In other words, ya gotta start somewhere. Major League Baseball doesn’t really do new media. But the Pittsburgh Pirates now do.

So what does social media have to do with being a Pittsburgh Pirates fan? If you were to guess, how many visitors does our stupid website, RumBunter, get from outside Pennsylvania? You will never guess, so let me tell you it makes up over 35% of our traffic throughout the season. We are grateful for this and thank every one of them.

But we also feel their pain. Imagine how many people from outside of Pennsylvania, and even those who simply can’t attend, but want to get their PiratesFest fix? How do they get it?

TV? No.

Print? Hell no.

Radio is out of reach and rather inconvenient.

So we will assume that those that don’t grab a stream off 104.7, simply say, ‘it sucks we can’t be at PirateFest’ and turn to another activity. The Pirates opportunity to connect with the fanbase is lost.

So if a Pirates fan can’t attend PirateFest how do they connect to PirateFest? You guessed it. Blogs. Facebook. Twitter.

These blogs provide an insane amount of analysis and insight and due to the efforts of Colin at PG+, BucsDugout, Raise The Jolly Roger, WHYGAVS, Pirates Prospects, Pittsburgh Sports Tavern, Pittsburgh Lumber Company, Daveon79, KristyLovesHerBuccos, and all of the other outstanding blogs on our blogroll, the Pirates fans were able to get a look inside the team this weekend.

One of the other ways fans connected was with each other through Twitter. We know we loved our Twitter feed this weekend as fans were posting pics, sharing quotes, and simply soaking up PiratesFest in all of its glory.

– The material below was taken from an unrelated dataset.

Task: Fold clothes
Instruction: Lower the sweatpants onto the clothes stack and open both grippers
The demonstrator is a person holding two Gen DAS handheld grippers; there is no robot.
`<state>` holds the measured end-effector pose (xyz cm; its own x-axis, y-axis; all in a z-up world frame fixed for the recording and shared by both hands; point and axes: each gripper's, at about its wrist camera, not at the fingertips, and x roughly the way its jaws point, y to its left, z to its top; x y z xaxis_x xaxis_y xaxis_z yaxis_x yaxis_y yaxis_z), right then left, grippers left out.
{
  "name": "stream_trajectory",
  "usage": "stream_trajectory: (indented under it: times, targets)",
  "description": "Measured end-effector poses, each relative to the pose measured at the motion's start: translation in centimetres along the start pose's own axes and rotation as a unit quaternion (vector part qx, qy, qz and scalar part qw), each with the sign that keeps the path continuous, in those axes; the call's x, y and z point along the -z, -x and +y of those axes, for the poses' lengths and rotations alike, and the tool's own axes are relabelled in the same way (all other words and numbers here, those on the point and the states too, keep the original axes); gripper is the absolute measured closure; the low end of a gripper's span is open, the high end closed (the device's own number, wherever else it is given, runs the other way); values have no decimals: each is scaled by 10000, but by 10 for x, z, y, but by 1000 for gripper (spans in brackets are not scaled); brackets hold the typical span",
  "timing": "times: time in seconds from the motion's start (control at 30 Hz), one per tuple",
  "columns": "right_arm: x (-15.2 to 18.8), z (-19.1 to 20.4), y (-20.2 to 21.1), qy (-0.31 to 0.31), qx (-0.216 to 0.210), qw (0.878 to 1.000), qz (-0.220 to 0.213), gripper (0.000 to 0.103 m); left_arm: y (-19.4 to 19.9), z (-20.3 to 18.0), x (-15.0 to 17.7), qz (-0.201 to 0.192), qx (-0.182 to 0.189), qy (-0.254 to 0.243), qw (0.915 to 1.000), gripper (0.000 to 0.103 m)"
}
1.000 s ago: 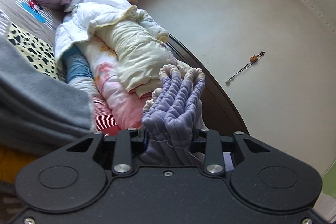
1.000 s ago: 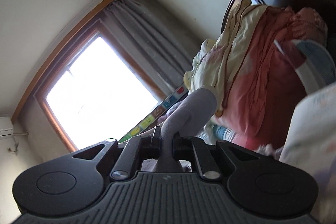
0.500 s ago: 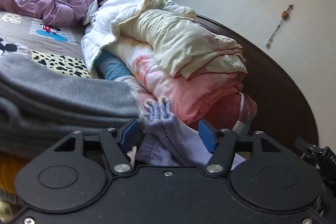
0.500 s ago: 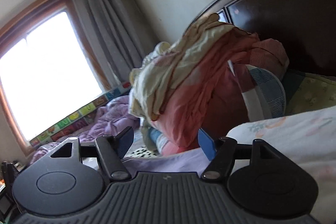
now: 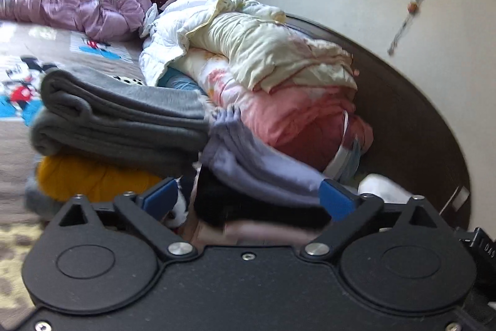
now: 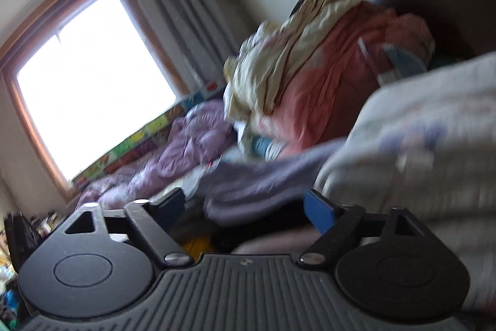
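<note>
Lying folded just ahead of the left hand-held gripper (image 5: pixel 246 196), the lavender garment (image 5: pixel 260 166) rests on a black folded piece (image 5: pixel 248 208) with a pale pink layer (image 5: pixel 263 233) under that. Its long axis runs from the near right, beside the right blue pad, away to the far left, where its gathered, ruffled end points at the pink and cream bedding heap (image 5: pixel 279 76). Left of it sits a stack of grey folded cloth (image 5: pixel 124 120) on a mustard-yellow piece (image 5: pixel 90 179), touching or nearly touching the ruffled end.

Both jaws of the left hand-held gripper stand spread wide, with nothing pinched. The right hand-held gripper (image 6: pixel 245 207) is spread too, the lavender garment (image 6: pixel 257 185) lying ahead of its pads; that view is blurred.

A second ago each hand-held gripper was pressed shut on the garment, held up in the air. Half a second ago the jaws had parted with the cloth between them. Now the cloth lies flat on the pile and the pads are clear of it, spread wider on the left.
</note>
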<state>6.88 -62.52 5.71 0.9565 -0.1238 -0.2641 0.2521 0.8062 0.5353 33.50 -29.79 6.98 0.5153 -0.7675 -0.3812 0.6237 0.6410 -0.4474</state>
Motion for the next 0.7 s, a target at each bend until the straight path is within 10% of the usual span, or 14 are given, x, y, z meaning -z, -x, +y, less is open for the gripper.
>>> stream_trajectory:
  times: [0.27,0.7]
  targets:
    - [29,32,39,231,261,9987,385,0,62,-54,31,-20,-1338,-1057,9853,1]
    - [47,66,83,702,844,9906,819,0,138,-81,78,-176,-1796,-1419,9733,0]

But imagine a concentrated effort by the Pirates to reach all of those fans with the content that exists at PirateFest but isnt captured in a medium that Pirates fans can enjoy how and when they want to enjoy it.

It’s not more TV. It’s not more radio. It’s certainly not print media (sorry Bob Nutting.) Why couldn’t the Pirates dominate new media as they did Latin America back in the day?

(Social media will also become an area of enhanced revenue generation for the Pirates in the future. Just google New York Jets social media if you want to see how far that team is taking their over one million impressions)

The hard thing for us to imagine, and I’m sure it is with the Pirates as well, is trying to imagine the growth of social media in the future. We can’t. It’s exploding beyond comprehension.

We modified a slide from the video below to describes new media and the Pittsburgh Pirates.

New media is not a fad. By the actions of the Pittsburgh Pirates this weekend, it was damn evident they understand it and are attempting to be the leader for MLB. It takes work, but the ball is rolling. Buckle up Bucco fans this could get good.